Historically, drafts have neither promoted equality or discouraged the progression of war. During early U.S. wars like the War of 1812 and the Civil War the government instituted a draft, but the wealthy could buy an exemption or pay someone to go in their place. In 1940 a draft was designed to build up forces in the event of our joining WWII, which we did at the end of 1941 after the attack on Pearl Harbor. A long-term ‘peacetime’ draft started in 1948 helped fuel the Cold War and did nothing to prevent nor create opposition to the Korean War. The draft kept a steady supply of young, unfortunate Americans flowing to the Vietnam War, where privilege allowed deferments for those enrolled in college, and there was no substantial public outcry until several years into the war and tens of thousands of U.S. troops killed (not to mention the millions of Vietnamese civilians killed). A draft neither forces a conscience nor sense of responsibility upon the American people, nor does it diversify who fights and dies for the war.

On the other hand our military is on the verge of breaking (if not already broken) due to the strain of repeated deployments, overwhelming and unreasonable goals, lacking safety equipment and armor, and sub-par physical and psychiatric care – where doctors ignore injuries and trauma in order to certify troops and return them to war. At the same time the Bush Administration is pushing hard for war on Iran and posturing to North Korea as if a continuance of our intimidation policy will suddenly make them not feel threatened. This is not an administration that enjoys listening, whether it’s about tangible terrorist threats in 2001 or a ‘focus group’ of millions worldwide opposing war on Iraq; a draft would only supply them with the necessary troops to expand the ‘war on terror’ for at least a few more years (at least until troop resistance increased to a level where the government fears for its own safety, as happened during Vietnam), since lying to get recruits isn’t helping the numbers enough.

Also, apparently the word on the street is that required national service, military and nonmilitary, creates a more engaged and egalitarian society (just like Jefferson envisioned, you know, when he wasn’t raping his slaves). This almost makes sense, until you look at all those funding cuts to education and the Americorps program, and then you wonder what sort of nonmilitary service alternatives are left.

What we need is a less militarized society, not mandatory militarization of youth. A draft is a waste of time and resources that should be spent ending war.

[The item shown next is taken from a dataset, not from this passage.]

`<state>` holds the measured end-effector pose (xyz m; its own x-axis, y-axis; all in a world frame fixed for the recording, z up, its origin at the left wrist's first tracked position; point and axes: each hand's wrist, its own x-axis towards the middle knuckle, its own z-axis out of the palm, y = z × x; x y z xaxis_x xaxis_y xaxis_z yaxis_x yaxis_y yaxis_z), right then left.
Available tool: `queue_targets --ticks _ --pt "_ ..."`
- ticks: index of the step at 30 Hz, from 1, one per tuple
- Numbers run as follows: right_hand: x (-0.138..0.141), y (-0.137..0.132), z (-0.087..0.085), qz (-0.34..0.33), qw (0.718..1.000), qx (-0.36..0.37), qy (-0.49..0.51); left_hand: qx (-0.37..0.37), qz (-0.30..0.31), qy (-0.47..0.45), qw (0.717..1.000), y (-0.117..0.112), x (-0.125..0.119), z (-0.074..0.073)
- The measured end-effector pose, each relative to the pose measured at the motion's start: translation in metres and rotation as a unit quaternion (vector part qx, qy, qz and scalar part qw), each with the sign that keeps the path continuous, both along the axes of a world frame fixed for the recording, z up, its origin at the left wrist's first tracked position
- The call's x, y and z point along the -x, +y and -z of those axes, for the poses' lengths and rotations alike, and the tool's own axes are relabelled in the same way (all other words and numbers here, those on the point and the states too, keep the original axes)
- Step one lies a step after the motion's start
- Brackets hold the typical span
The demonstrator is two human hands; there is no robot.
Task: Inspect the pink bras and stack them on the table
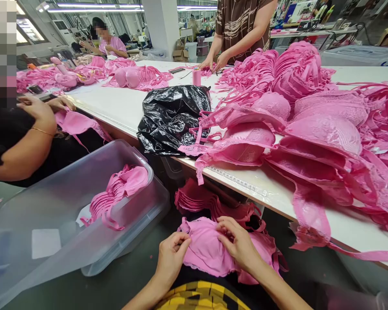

As young people, what does this mean for us? Whether or not the government institutes a draft, it is our responsibility to end war. War affects us every day and we will continue to feel the effects of the Global War on Terror for decades and generations to come, even if it stops tomorrow, just as we continue to face the implications of the Vietnam War. Flunk the War Machine today and our children won’t be facing these same issues; now that’s national service.